## Work to be completed
"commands" is the word to look for; say how many lines of the listing below contain it, and nothing else.

::: Supplied entries

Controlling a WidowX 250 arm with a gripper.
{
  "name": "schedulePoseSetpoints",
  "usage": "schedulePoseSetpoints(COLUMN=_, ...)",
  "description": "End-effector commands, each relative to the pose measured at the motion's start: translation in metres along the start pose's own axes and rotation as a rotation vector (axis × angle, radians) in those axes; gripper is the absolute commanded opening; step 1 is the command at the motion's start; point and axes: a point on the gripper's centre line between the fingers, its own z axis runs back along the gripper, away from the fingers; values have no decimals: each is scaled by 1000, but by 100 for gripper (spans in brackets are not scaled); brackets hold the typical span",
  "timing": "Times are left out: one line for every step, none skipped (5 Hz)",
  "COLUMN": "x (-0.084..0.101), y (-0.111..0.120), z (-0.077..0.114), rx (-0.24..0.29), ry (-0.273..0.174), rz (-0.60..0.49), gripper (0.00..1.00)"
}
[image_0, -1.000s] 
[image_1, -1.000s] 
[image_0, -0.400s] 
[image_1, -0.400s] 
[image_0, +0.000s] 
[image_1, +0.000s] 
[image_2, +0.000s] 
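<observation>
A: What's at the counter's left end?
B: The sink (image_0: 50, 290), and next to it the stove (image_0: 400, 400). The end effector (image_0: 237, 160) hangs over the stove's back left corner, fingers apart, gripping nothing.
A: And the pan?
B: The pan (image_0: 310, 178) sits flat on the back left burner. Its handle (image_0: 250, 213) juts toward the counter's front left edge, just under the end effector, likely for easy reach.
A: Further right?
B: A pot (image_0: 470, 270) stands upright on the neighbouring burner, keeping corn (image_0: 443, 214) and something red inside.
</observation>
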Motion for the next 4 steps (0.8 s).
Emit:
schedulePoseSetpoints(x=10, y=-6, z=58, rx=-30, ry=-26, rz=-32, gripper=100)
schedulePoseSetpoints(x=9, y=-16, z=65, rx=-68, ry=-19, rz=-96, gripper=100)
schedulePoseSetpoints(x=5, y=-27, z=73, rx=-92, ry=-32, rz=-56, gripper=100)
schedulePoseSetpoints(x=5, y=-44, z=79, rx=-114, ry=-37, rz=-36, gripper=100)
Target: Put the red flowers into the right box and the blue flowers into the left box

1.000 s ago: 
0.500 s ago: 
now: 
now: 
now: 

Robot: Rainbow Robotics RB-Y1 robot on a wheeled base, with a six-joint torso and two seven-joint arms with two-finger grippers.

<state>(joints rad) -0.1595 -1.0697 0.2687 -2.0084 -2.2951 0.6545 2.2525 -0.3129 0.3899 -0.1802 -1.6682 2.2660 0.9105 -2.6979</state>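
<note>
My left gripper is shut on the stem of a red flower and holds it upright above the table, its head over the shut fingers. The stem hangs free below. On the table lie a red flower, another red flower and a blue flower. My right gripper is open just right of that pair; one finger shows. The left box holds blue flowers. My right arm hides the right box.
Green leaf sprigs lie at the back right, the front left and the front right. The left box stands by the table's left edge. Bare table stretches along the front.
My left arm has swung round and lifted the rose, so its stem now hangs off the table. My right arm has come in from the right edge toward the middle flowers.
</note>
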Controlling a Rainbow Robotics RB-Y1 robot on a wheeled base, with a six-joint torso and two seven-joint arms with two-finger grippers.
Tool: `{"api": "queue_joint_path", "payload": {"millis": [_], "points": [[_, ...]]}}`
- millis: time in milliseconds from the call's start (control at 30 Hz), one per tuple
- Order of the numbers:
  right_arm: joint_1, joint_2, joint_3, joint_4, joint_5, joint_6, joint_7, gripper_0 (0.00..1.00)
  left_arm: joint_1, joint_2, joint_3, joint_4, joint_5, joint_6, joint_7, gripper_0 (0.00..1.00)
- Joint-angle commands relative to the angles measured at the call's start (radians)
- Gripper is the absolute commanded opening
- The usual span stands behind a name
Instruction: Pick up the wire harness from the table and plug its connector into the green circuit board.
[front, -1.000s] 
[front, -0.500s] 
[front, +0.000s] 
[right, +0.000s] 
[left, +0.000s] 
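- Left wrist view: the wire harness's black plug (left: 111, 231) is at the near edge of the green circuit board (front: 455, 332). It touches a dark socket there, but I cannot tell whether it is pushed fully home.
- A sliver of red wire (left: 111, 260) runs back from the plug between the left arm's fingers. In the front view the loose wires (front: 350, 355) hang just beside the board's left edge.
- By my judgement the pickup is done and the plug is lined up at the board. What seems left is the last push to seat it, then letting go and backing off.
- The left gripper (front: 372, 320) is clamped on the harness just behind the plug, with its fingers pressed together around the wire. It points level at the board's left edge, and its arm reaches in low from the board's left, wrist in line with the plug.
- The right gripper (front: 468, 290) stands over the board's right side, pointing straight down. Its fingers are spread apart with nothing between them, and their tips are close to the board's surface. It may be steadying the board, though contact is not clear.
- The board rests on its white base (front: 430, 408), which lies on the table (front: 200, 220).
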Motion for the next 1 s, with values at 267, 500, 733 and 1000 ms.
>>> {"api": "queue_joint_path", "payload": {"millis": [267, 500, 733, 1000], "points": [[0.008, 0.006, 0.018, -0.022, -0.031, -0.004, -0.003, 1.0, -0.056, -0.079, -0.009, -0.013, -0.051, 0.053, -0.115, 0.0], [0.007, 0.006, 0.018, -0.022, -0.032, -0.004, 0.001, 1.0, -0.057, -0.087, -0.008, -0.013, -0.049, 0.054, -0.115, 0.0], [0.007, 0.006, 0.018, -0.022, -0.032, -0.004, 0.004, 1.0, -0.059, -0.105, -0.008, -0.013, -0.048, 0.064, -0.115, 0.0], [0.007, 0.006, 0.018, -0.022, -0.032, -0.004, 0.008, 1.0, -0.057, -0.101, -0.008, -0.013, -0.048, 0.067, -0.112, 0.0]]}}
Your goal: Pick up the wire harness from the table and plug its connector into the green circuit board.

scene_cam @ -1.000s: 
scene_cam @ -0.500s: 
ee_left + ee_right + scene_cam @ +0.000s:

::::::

## Task output
2